**The task**
Would you please write out each entry precisely as given?

--- Source data ---

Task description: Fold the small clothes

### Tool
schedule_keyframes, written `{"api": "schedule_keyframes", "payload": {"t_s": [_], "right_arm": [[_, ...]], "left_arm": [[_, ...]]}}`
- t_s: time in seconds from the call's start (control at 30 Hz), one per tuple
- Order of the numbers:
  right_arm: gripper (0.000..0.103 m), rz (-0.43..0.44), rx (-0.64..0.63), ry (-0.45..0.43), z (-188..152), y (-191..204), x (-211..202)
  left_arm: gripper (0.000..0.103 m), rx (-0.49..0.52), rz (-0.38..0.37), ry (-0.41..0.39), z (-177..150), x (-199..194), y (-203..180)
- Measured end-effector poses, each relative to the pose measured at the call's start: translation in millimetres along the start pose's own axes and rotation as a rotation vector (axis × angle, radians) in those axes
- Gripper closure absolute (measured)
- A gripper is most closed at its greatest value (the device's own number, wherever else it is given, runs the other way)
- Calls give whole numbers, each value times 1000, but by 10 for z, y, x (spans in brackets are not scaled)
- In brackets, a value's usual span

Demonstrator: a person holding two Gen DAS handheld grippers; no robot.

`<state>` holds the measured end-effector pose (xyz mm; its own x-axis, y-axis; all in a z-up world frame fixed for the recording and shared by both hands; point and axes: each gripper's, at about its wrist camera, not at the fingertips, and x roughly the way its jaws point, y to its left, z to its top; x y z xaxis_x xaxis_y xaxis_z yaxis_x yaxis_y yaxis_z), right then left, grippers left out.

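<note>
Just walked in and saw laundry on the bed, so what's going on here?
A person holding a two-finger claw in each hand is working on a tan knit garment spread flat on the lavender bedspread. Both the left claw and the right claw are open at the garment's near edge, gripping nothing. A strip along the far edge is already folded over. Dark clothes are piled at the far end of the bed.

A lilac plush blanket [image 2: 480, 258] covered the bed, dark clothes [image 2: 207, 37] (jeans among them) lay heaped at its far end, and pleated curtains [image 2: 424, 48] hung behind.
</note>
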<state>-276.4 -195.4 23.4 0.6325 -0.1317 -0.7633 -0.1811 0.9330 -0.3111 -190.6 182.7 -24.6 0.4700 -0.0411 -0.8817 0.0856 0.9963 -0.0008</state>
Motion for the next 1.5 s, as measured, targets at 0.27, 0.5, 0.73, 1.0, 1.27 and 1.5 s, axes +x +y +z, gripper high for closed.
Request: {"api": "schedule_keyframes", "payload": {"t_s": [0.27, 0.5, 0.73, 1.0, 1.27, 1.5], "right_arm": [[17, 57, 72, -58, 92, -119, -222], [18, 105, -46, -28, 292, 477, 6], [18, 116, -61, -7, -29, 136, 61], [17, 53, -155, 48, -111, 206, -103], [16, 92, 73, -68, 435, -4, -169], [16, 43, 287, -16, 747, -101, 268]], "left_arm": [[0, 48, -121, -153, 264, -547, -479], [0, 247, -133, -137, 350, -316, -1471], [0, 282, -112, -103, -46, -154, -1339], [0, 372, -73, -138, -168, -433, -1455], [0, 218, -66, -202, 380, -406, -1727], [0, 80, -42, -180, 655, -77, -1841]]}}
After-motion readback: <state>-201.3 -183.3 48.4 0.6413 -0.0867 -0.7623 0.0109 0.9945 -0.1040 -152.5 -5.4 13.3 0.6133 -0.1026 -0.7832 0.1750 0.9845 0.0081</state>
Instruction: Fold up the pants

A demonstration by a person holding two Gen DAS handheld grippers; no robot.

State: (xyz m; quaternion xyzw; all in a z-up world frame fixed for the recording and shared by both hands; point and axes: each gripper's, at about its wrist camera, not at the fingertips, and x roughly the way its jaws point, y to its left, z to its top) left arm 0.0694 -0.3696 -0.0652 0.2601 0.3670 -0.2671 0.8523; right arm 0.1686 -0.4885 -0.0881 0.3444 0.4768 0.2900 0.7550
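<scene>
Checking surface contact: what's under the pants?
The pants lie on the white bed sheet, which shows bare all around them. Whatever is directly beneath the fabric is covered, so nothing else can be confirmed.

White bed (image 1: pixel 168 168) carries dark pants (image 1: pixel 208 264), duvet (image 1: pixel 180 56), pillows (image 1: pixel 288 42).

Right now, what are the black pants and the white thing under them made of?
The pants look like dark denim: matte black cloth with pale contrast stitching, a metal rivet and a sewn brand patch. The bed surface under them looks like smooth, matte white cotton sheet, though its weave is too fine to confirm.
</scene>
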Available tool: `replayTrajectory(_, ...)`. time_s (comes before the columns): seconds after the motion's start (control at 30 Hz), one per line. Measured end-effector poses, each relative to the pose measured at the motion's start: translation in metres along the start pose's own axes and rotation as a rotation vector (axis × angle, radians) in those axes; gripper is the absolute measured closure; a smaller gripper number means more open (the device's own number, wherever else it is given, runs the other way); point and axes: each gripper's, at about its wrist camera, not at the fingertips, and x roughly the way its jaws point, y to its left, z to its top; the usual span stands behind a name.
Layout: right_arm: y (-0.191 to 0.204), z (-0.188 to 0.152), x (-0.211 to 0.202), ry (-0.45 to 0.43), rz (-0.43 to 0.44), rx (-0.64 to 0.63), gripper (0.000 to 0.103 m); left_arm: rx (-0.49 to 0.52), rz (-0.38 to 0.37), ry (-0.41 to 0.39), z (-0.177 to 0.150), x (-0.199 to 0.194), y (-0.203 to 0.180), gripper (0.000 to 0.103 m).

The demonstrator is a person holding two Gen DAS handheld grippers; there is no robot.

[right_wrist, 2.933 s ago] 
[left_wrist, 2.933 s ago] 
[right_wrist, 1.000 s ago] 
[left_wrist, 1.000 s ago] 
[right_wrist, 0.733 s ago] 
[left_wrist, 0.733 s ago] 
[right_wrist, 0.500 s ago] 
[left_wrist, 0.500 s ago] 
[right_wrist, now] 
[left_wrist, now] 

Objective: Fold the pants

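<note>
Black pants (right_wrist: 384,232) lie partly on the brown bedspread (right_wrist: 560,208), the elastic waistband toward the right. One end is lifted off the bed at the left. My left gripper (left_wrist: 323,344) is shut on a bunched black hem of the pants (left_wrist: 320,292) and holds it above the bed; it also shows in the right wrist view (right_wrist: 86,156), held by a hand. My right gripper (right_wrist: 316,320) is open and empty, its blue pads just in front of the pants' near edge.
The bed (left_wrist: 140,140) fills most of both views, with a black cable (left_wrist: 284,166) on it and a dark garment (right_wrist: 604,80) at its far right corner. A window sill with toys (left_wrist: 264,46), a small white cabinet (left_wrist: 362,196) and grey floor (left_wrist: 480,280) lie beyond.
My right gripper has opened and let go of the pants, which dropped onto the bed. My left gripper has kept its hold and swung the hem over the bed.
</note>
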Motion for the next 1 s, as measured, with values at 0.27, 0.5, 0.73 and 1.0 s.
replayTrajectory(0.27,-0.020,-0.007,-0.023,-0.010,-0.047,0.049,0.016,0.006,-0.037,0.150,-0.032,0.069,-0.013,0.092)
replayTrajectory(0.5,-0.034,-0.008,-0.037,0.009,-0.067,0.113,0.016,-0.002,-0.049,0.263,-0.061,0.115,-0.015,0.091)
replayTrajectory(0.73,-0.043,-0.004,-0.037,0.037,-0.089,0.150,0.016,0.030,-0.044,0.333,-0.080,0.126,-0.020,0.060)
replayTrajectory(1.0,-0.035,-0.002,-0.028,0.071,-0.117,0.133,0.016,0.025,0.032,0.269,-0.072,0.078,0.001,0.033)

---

**Problem solution**
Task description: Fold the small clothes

### Tool
schedule_keyframes, written `{"api": "schedule_keyframes", "payload": {"t_s": [_], "right_arm": [[_, ...]], "left_arm": [[_, ...]]}}`
- t_s: time in seconds from the call's start (control at 30 Hz), one per tuple
- Order of the numbers:
  right_arm: gripper (0.000..0.103 m), rz (-0.43..0.44), rx (-0.64..0.63), ry (-0.45..0.43), z (-188..152), y (-191..204), x (-211..202)
  left_arm: gripper (0.000..0.103 m), rx (-0.49..0.52), rz (-0.38..0.37), ry (-0.41..0.39), z (-177..150), x (-199..194), y (-203..180)
- Measured end-effector poses, each relative to the pose measured at the call's start: translation in millimetres along the start pose's own axes and rotation as a rotation vector (axis × angle, radians) in those axes
- Gripper closure absolute (measured)
- A gripper is most closed at its greatest value (the device's own number, wherever else it is given, runs the other way)
- Calls give whole numbers, each value times 1000, but by 10 for z, y, x (spans in brackets are not scaled)
- In brackets, a value's usual span

Demonstrator: a person holding two Gen DAS handheld grippers; no robot.

`<state>` holds the measured end-effector pose (xyz mm; its own x-axis, y-axis; all in a z-up world frame fixed for the recording and shared by both hands; point and axes: each gripper's, at about its wrist camera, not at the fingertips, and x roughly the way its jaws point, y to its left, z to its top; x y z xaxis_x xaxis_y xaxis_z yaxis_x yaxis_y yaxis_z), right then left, grippers left out.

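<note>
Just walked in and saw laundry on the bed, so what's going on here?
A person holding a two-finger claw in each hand is working on a tan knit garment spread flat on the lavender bedspread. Both the left claw and the right claw are open at the garment's near edge, gripping nothing. A strip along the far edge is already folded over. Dark clothes are piled at the far end of the bed.

A lilac plush blanket [image 2: 480, 258] covered the bed, dark clothes [image 2: 207, 37] (jeans among them) lay heaped at its far end, and pleated curtains [image 2: 424, 48] hung behind.
</note>
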<state>-276.4 -195.4 23.4 0.6325 -0.1317 -0.7633 -0.1811 0.9330 -0.3111 -190.6 182.7 -24.6 0.4700 -0.0411 -0.8817 0.0856 0.9963 -0.0008</state>
Motion for the next 1.5 s, as measured, targets at 0.27, 0.5, 0.73, 1.0, 1.27 and 1.5 s, axes +x +y +z, gripper high for closed.
Request: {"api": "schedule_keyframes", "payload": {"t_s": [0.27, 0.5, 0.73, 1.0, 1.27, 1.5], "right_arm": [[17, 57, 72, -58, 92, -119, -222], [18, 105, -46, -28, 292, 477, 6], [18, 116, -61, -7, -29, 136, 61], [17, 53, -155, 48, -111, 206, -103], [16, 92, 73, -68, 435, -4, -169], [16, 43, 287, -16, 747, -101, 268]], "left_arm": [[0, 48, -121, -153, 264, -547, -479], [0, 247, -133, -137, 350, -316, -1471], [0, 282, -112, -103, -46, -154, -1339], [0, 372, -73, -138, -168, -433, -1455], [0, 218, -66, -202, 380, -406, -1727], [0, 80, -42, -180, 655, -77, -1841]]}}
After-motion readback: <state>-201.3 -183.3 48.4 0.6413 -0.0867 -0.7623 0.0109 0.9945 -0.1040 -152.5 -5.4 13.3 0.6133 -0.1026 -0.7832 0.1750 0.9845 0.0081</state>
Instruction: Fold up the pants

A demonstration by a person holding two Gen DAS handheld grippers; no robot.

State: (xyz m; quaternion xyzw; all in a z-up world frame fixed for the recording and shared by both hands; point and axes: each gripper's, at about its wrist camera, not at the fingertips, and x roughly the way its jaws point, y to its left, z to its top) left arm 0.0694 -0.3696 -0.0652 0.2601 0.3670 -0.2671 0.8523; right arm 0.1686 -0.4885 -0.0881 0.3444 0.4768 0.2900 0.7550
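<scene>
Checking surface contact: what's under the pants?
The pants lie on the white bed sheet, which shows bare all around them. Whatever is directly beneath the fabric is covered, so nothing else can be confirmed.

White bed (image 1: pixel 168 168) carries dark pants (image 1: pixel 208 264), duvet (image 1: pixel 180 56), pillows (image 1: pixel 288 42).

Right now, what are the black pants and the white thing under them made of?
The pants look like dark denim: matte black cloth with pale contrast stitching, a metal rivet and a sewn brand patch. The bed surface under them looks like smooth, matte white cotton sheet, though its weave is too fine to confirm.
</scene>
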Available tool: `replayTrajectory(_, ...)`. time_s (comes before the columns): seconds after the motion's start (control at 30 Hz), one per line. Measured end-effector poses, each relative to the pose measured at the motion's start: translation in metres along the start pose's own axes and rotation as a rotation vector (axis × angle, radians) in those axes; gripper is the absolute measured closure; a smaller gripper number means more open (the device's own number, wherever else it is given, runs the other way); point and axes: each gripper's, at about its wrist camera, not at the fingertips, and x roughly the way its jaws point, y to its left, z to its top; the usual span stands behind a name.
Layout: right_arm: y (-0.191 to 0.204), z (-0.188 to 0.152), x (-0.211 to 0.202), ry (-0.45 to 0.43), rz (-0.43 to 0.44), rx (-0.64 to 0.63), gripper (0.000 to 0.103 m); left_arm: rx (-0.49 to 0.52), rz (-0.38 to 0.37), ry (-0.41 to 0.39), z (-0.177 to 0.150), x (-0.199 to 0.194), y (-0.203 to 0.180), gripper (0.000 to 0.103 m).

The demonstrator is a person holding two Gen DAS handheld grippers; there is no robot.

[right_wrist, 2.933 s ago] 
[left_wrist, 2.933 s ago] 
[right_wrist, 1.000 s ago] 
[left_wrist, 1.000 s ago] 
[right_wrist, 0.733 s ago] 
[left_wrist, 0.733 s ago] 
[right_wrist, 0.500 s ago] 
[left_wrist, 0.500 s ago] 
[right_wrist, now] 
[left_wrist, now] 

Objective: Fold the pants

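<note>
Black pants (right_wrist: 384,232) lie partly on the brown bedspread (right_wrist: 560,208), the elastic waistband toward the right. One end is lifted off the bed at the left. My left gripper (left_wrist: 323,344) is shut on a bunched black hem of the pants (left_wrist: 320,292) and holds it above the bed; it also shows in the right wrist view (right_wrist: 86,156), held by a hand. My right gripper (right_wrist: 316,320) is open and empty, its blue pads just in front of the pants' near edge.
The bed (left_wrist: 140,140) fills most of both views, with a black cable (left_wrist: 284,166) on it and a dark garment (right_wrist: 604,80) at its far right corner. A window sill with toys (left_wrist: 264,46), a small white cabinet (left_wrist: 362,196) and grey floor (left_wrist: 480,280) lie beyond.
My right gripper has opened and let go of the pants, which dropped onto the bed. My left gripper has kept its hold and swung the hem over the bed.
</note>
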Motion for the next 1 s, as measured, with values at 0.27, 0.5, 0.73 and 1.0 s.
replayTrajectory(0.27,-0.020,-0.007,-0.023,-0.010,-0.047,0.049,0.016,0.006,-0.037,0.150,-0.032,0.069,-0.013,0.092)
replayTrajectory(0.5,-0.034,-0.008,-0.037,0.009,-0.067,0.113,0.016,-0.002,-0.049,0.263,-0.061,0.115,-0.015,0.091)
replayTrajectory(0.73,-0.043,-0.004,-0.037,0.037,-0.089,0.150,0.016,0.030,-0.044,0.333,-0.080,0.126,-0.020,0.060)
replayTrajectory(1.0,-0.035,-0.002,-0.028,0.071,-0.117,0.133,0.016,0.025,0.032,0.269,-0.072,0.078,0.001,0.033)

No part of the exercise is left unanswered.